Gallagher e colegas realizaram uma revisão do gráfico de 169 pacientes submetidos à amigdalectomia que receberam cetorolaco intravenoso e demonstraram uma taxa de hemorragia pós-operatória de 10,1% em comparação com uma taxa de 2,2% naqueles que receberam medicação opióide.

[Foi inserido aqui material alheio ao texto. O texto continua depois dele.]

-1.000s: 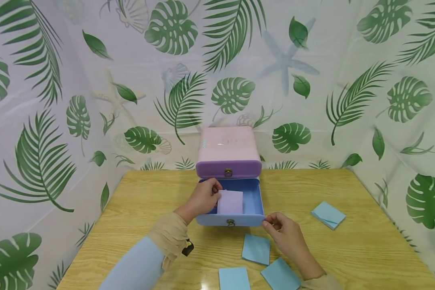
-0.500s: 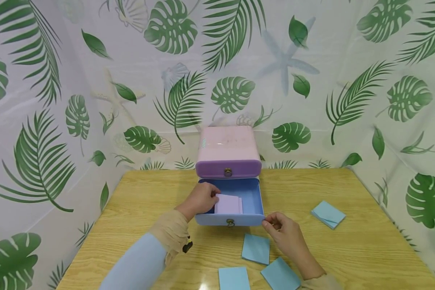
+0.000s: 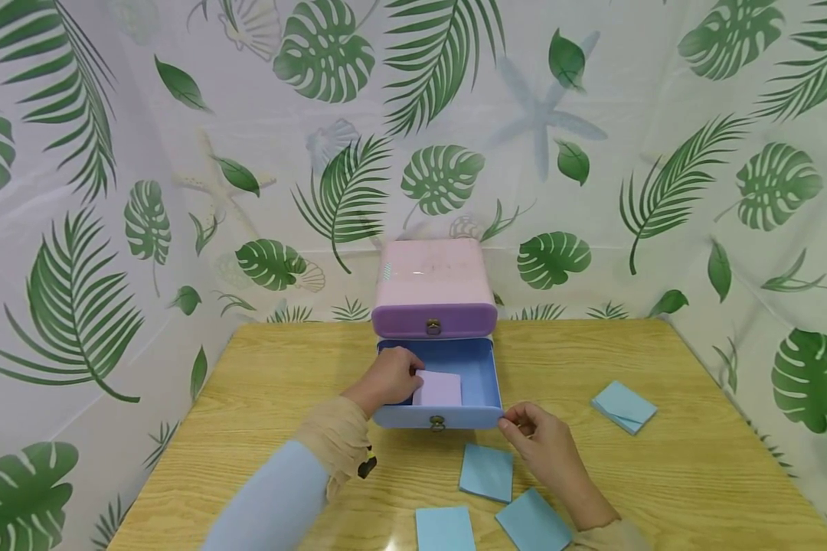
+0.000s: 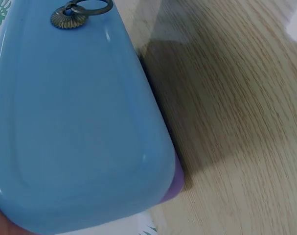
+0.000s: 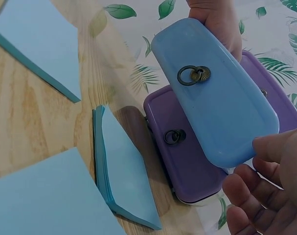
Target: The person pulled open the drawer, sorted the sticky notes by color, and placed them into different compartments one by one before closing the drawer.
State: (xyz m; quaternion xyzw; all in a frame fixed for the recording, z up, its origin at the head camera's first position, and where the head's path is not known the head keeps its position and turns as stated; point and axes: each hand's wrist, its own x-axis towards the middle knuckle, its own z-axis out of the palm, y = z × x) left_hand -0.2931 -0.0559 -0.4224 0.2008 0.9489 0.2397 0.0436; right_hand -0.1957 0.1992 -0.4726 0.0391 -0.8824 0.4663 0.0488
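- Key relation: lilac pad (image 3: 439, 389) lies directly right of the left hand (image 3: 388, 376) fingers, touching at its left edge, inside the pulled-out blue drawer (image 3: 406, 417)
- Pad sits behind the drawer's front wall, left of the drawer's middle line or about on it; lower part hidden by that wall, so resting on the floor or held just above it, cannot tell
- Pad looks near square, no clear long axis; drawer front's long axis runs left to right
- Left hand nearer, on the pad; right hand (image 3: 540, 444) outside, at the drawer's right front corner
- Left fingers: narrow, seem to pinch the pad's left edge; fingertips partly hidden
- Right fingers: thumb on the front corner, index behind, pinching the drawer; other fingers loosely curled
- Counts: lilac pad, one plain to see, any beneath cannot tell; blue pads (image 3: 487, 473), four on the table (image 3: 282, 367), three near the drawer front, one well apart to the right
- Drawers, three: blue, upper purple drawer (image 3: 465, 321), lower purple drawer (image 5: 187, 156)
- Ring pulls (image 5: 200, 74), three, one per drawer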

O estudo tem várias limitações. Primeiro, um desenho retrospectivo do estudo não fornece informações sobre a eficácia analgésica e os efeitos colaterais do cetorolaco administrado por via intravenosa ou intramuscular. Segundo, os nossos registos médicos electrónicos permitem aos clínicos escolher rapidamente entre 15, 30 e 60 mg para doses intravenosas e 30, 60 mg para doses IM, para além da entrada manual. Assim, os conjuntos de pedidos e caminhos podem influenciar as práticas prescritivas do médico, já que os médicos tomarão o caminho mais eficiente e expedito no pedido de medicamentos. Terceiro, o estabelecimento da dose limite de cetorolac em estudos anteriores foi feito em populações de pacientes muito específicas (cirurgia de estabilização da coluna vertebral, dor oncológica, cirurgia ginecológica), como tal a validade externa da dose limite pode não se aplicar à população de pacientes com DE. Em quarto lugar, as formulações de dosagem de cetorolac podem variar de acordo com os padrões de instituição e fornecedor, uma vez que o cetorolac é fornecido em frascos de 15 mg e 30 mg. Finalmente, com base na percentagem de pacientes que recebem doses de cetorolac três a seis vezes superiores às sugeridas por uma dose máxima analgésica, pode assumir-se que os prestadores de DE foram treinados para usar doses mais elevadas, tal como recomendado pelos fabricantes e pelos manuais de medicina de emergência.